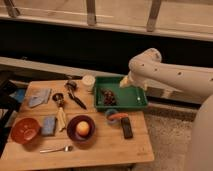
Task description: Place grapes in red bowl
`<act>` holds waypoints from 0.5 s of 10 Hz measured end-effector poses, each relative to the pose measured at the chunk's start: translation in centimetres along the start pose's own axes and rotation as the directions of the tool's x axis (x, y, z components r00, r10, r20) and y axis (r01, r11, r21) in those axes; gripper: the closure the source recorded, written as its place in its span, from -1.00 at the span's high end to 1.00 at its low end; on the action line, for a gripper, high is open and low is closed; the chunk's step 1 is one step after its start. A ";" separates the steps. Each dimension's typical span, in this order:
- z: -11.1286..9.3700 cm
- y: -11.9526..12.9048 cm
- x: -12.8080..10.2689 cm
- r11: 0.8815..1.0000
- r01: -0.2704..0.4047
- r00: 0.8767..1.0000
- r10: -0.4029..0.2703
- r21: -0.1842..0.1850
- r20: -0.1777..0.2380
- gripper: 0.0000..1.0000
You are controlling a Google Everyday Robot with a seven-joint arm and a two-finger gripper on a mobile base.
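Note:
The grapes [108,96], a dark lumpy bunch, lie in the left part of a green tray [134,98] at the back right of the wooden table. The red bowl [25,130] stands at the table's front left, holding nothing that I can see. My white arm reaches in from the right. My gripper [124,83] is at its tip, over the tray's back edge, a little right of and above the grapes. It holds nothing that I can see.
A dark purple bowl [81,128] holds a round orange fruit [83,128]. Around it are a small blue cup [112,116], a black object [127,127], a fork [55,149], a blue sponge [49,125], a blue cloth [39,97], a white cup [88,81] and dark utensils [75,98].

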 end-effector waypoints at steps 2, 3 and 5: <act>1.4 1.7 0.4 0.998 -0.007 1.000 0.005 -0.066 -0.027 0.60; 2.1 2.8 0.5 0.996 -0.009 0.999 0.005 -0.091 -0.040 0.60; 4.6 7.2 0.8 0.985 -0.001 0.997 -0.012 -0.171 -0.078 0.60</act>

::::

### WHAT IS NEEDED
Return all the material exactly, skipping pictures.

### TASK RESPONSE
Task description: Place grapes in red bowl
`<act>` holds waypoints from 0.5 s of 10 Hz measured end-effector poses, each relative to the pose measured at the chunk's start: translation in centimetres along the start pose's own axes and rotation as the directions of the tool's x axis (x, y, z components r00, r10, r20) and y axis (r01, r11, r21) in those axes; gripper: the closure the source recorded, written as its place in its span, from -1.00 at the span's high end to 1.00 at its low end; on the action line, for a gripper, high is open and low is closed; the chunk's step 1 is one step after its start. A ";" separates the steps. Each dimension's typical span, in this order:
- z: -11.1286..9.3700 cm
- y: -11.9526..12.9048 cm
- x: -12.8080..10.2689 cm
- r11: 0.8815..1.0000
- r01: -0.2704..0.4047
- r00: 0.8767..1.0000
- r10: -0.4029..0.2703
- r21: -0.1842..0.1850
- r20: -0.1777..0.2380
- gripper: 0.0000..1.0000
You are controlling a Google Everyday Robot with a seven-joint arm and a two-finger gripper on a mobile base.
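Note:
The grapes [108,96], a dark lumpy bunch, lie in the left part of a green tray [134,98] at the back right of the wooden table. The red bowl [25,130] stands at the table's front left, holding nothing that I can see. My white arm reaches in from the right. My gripper [124,83] is at its tip, over the tray's back edge, a little right of and above the grapes. It holds nothing that I can see.
A dark purple bowl [81,128] holds a round orange fruit [83,128]. Around it are a small blue cup [112,116], a black object [127,127], a fork [55,149], a blue sponge [49,125], a blue cloth [39,97], a white cup [88,81] and dark utensils [75,98].
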
 end-effector waypoints at steps 2, 3 and 5: <act>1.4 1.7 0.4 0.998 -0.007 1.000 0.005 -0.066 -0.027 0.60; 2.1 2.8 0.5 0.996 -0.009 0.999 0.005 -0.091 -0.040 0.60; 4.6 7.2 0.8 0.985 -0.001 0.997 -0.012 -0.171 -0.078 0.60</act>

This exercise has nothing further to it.